Les jeux d’Alice
Ivonne Manfrini
Come una leggera derisione piena di profondità, le proposte d’Aurélie ci invitano ad esplorare un mondo di paradossi generatori di micro-finzioni. C’è il Vs Park (2012), un piccolo popolo di forme colorate sparse su un pavimento circoscritto. Sono delle gabbie per roditori, prive dei loro abitanti, una densità caotica, effimera evocata dal materiale quotidiano piu invadente, piu nocivo, la plastica.
Recupero e riciclaggio sempre, due gesti costanti nelle proposte di Aurélie, per Necropolis (2016), una città dei morti secondo l’etimologia, rifiuti colorati e riciclati sono disposti su degli scaffali, come tante risonanze visuali d’una fila di offerte destinate ai morti.Questa poetica dello scarto che “monumentalizza” le tracce, le vestigia, d’un quotidiano leggermente disincantato gioca sulle scale.
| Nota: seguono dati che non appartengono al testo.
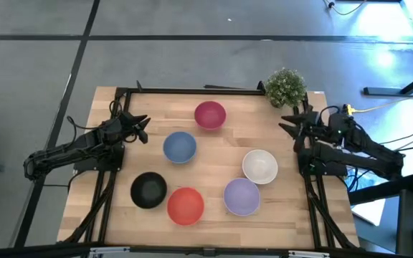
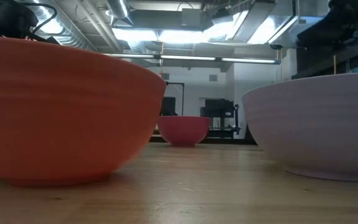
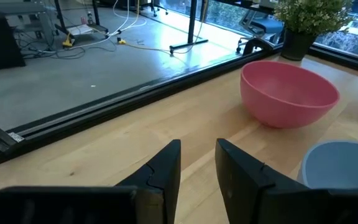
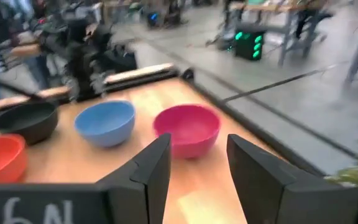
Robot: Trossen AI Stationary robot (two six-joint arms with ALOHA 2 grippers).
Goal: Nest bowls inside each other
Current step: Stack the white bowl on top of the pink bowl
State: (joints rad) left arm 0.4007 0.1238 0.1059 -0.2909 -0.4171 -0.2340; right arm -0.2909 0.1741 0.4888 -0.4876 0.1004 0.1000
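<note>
1. Nearest the low camera, the red-orange bowl [image 2: 61, 112] fills one side of that view and the lavender bowl [image 2: 316, 121] the other, both sitting upright on the wooden counter [image 2: 197, 186].
2. From above, all six bowls stand singly on the counter, none inside another: the crimson-pink bowl [image 1: 210, 115] at the far middle, the blue bowl [image 1: 180, 147] just nearer and to the left, the white bowl [image 1: 259, 165] right of centre, with the lavender one touching or nearly touching it on its near side.
3. Along the near edge, the black bowl [image 1: 149, 190] sits beside the red-orange one; whether their rims touch cannot be told.
4. As a judgement, the nesting has not begun: no bowl is stacked and every one has yet to be picked up.
5. At the counter's left edge, the left claw [image 1: 140, 127] hangs released, its two fingers parted over bare wood and gripping nothing; the blue and crimson-pink bowls lie ahead of it.
6. At the right edge, the right claw [image 1: 290, 122] is likewise released and empty, near the potted plant [image 1: 286, 86] at the far right corner.
7. The only writing is a light marking on the right wrist housing that seems to read "6N" [image 4: 39, 211]; it is partly cut off, so the reading is uncertain. No brand or label shows on any bowl.
</note>
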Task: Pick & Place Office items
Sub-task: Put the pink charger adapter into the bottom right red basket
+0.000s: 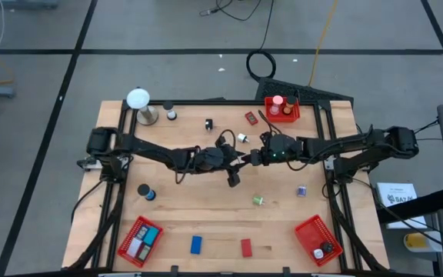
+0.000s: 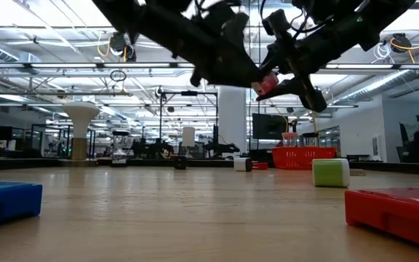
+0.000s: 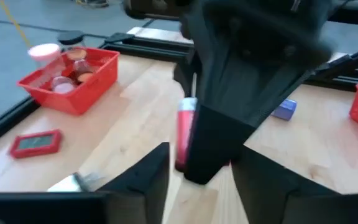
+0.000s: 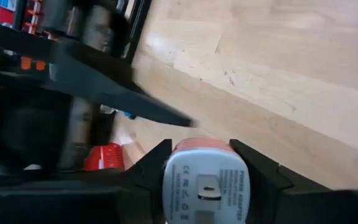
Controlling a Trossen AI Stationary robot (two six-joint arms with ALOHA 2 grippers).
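1. Where the right wrist view looks past its own fingers, we read "POWER ADAPTER" on the white face of a red-edged adapter [image 4: 204, 180], pinched by the right claw [image 4: 199, 163].
2. From above, we see both claws meet mid-desk [image 1: 206, 223], the left claw [image 1: 235, 160] facing the right one.
3. Only the left wrist view shows the left claw's fingers [image 3: 145, 180] parted, flanking the adapter without gripping; it hangs above the desk.

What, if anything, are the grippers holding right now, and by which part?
The right gripper holds a small red-and-white power adapter between its fingers, clamped by its two sides, raised above the table. The left gripper faces it with open fingers, holding nothing.
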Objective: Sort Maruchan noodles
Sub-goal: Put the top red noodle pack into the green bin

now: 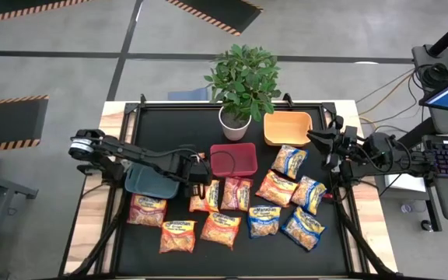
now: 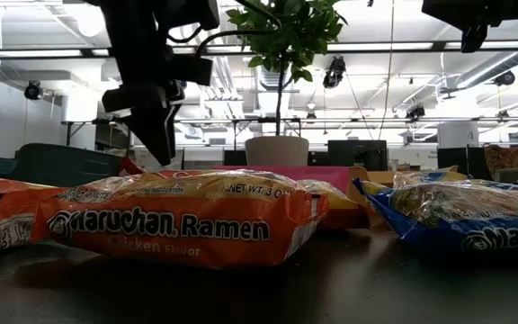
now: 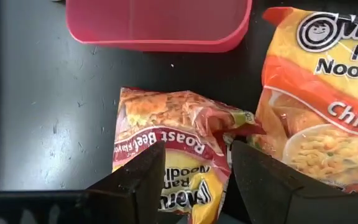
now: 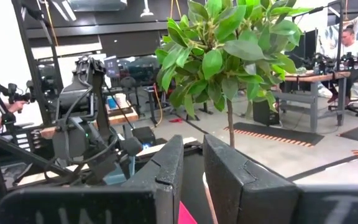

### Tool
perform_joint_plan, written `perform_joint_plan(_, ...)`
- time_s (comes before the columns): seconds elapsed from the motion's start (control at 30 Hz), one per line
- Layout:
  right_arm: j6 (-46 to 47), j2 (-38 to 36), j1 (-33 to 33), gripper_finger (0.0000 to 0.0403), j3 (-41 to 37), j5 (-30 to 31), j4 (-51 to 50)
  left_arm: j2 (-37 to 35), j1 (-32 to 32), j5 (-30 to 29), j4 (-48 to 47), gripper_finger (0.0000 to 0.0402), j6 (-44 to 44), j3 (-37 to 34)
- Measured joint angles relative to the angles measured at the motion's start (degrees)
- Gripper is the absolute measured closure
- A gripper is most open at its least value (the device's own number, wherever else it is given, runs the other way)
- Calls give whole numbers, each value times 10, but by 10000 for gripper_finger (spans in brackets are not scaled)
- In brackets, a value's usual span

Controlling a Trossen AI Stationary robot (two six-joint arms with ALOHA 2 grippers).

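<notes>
Several Maruchan noodles packets, orange and blue-and-yellow, lie flat on the black table top. In the left wrist view a Roast Beef packet lies beside an orange Chicken packet, below the red bin. My left gripper is open and points steeply down over the Roast Beef packet, one finger on each side of its near end. It hangs at the table's middle, next to the grey-blue bin. My right gripper waits shut and raised at the right. My left gripper stands astride the near end of the Roast Beef packet, coming from above at a slant. The packet lies flat on the table. Whether the fingers touch it I cannot tell.
A potted plant stands at the far middle, with an orange bin to its right and the red bin in front of it. In the low view a Chicken packet lies close to the near edge.
</notes>
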Motion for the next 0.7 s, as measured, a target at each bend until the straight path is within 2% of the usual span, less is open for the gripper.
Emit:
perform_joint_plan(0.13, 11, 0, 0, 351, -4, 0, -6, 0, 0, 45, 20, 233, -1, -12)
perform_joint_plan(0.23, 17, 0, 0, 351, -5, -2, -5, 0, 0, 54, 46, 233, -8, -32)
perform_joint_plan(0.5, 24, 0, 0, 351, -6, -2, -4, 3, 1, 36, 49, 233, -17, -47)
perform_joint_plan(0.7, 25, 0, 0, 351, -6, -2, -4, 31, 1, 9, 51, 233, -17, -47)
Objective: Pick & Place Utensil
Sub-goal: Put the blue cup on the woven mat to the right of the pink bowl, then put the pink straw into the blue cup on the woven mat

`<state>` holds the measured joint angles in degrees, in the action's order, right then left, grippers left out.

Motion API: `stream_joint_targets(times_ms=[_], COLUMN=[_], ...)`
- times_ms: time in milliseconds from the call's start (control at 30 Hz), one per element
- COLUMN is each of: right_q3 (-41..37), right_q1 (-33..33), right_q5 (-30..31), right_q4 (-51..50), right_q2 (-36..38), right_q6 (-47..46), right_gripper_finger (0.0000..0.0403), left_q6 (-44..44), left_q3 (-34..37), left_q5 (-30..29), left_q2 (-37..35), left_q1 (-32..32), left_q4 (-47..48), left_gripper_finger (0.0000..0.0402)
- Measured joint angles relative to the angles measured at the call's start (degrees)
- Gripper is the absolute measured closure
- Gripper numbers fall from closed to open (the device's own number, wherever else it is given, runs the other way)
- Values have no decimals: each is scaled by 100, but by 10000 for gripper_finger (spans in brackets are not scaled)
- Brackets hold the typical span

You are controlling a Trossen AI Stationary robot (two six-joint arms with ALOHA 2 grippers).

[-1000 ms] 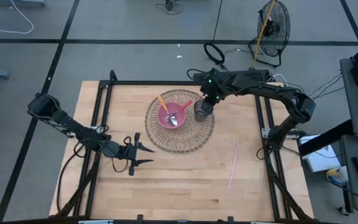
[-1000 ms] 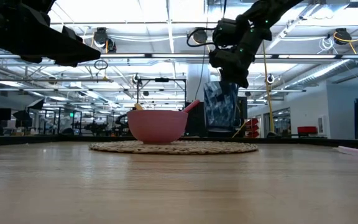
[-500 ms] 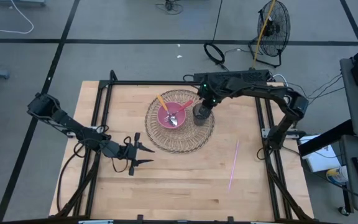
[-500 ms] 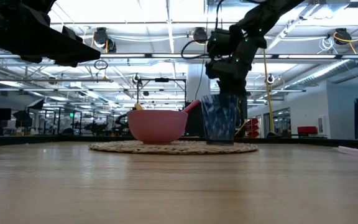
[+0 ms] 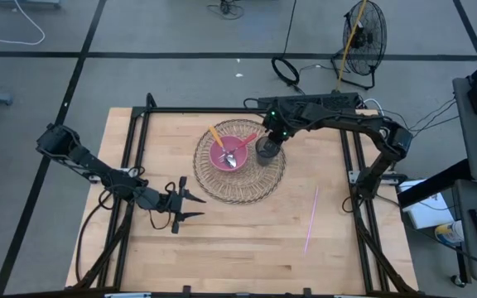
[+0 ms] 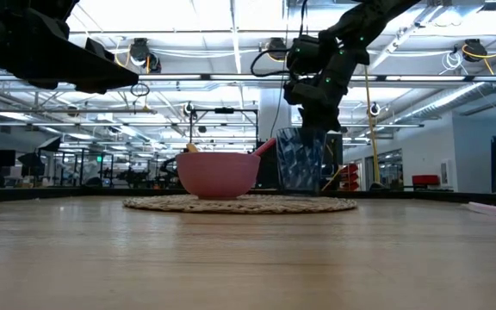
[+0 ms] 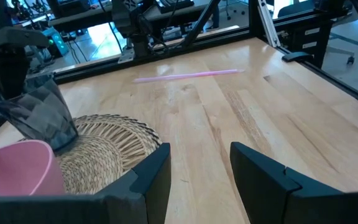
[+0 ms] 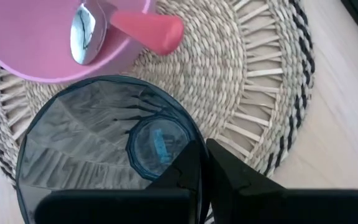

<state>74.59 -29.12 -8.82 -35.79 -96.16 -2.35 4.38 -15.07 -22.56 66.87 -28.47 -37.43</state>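
High view: pink straw (image 5: 312, 218) lies on bare desk (image 5: 247, 240), well apart from woven mat (image 5: 240, 184). Right end effector (image 5: 267, 142) clenched on blue faceted cup's (image 6: 300, 160) rim, beside pink bowl (image 5: 228, 154) holding spoon (image 5: 232, 158). Left end effector (image 5: 195, 206) released, idle.

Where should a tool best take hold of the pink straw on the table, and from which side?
Probably at the middle of the pink straw, coming straight down from above: it lies flat on bare wood, thin and long, so the fingers should close across its width.
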Motion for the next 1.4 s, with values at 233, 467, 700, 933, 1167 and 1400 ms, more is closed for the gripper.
stream_joint_targets(times_ms=[233, 467, 700, 933, 1167, 1400], right_q3=[0, -1, 0, -2, -1, -1], right_q1=[0, 18, 42, 42, 37, 37], right_q5=[-2, -20, -22, -23, -23, -22], right_q4=[-44, -48, -46, -48, -47, -15], right_q2=[0, 0, 0, 0, 7, 251], right_q6=[0, -2, 2, 4, 42, 128], right_gripper_finger=[395, 379, 355, 332, 320, 306], left_q6=[2, -2, -4, -7, 0, 20], left_q3=[0, 0, 0, 0, 0, 0], left_q5=[-1, -2, -3, -3, -3, -3], left_q2=[0, 0, 0, 0, 0, 0], left_q1=[0, 0, 0, 0, 0, 0], left_q4=[2, 2, 2, 2, 2, 2], left_gripper_finger=[231, 231, 231, 231, 231, 231])
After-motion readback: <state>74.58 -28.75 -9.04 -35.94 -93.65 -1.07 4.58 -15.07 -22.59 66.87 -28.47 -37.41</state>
I piedistalli-scaffali sono di misure variabili ma sempre in tensione con quelle di improbabili ex-voto, un gioco alla fonte della stranezza che perturba una familiarità aspettata. La Blues Plateform (2015) è adeguata allo spazio che l’accoglie ma, nello stesso tempo satura questo spazio, altro modo di perturbare come lo fa Superfetatoire (2014). Le due proposte evocano il mondo dello spettacolo, i gradini d’un anfiteatro,d’una sala di spettacolo, e la pedana di una pista di circo; L’una e l’altra invitano i visitatori a fingere, o ad evocare una performance. Le parole sottolineano l’invito, Blues suggerisce un evidentemente colore ma la S è l’eco della musica che mette in forma la tristezza, che reincanta il disincanto.
Il mondo di Aurélie è costruito da tocchi e da gesti discreti che convocano materiali del quotidiano, colori, parole, dispositivi e gioco di proporzioni per ripensare il mondo al modo di Alice, sua sorella di finzione. Un invito a passare dall’altra parte dello specchio.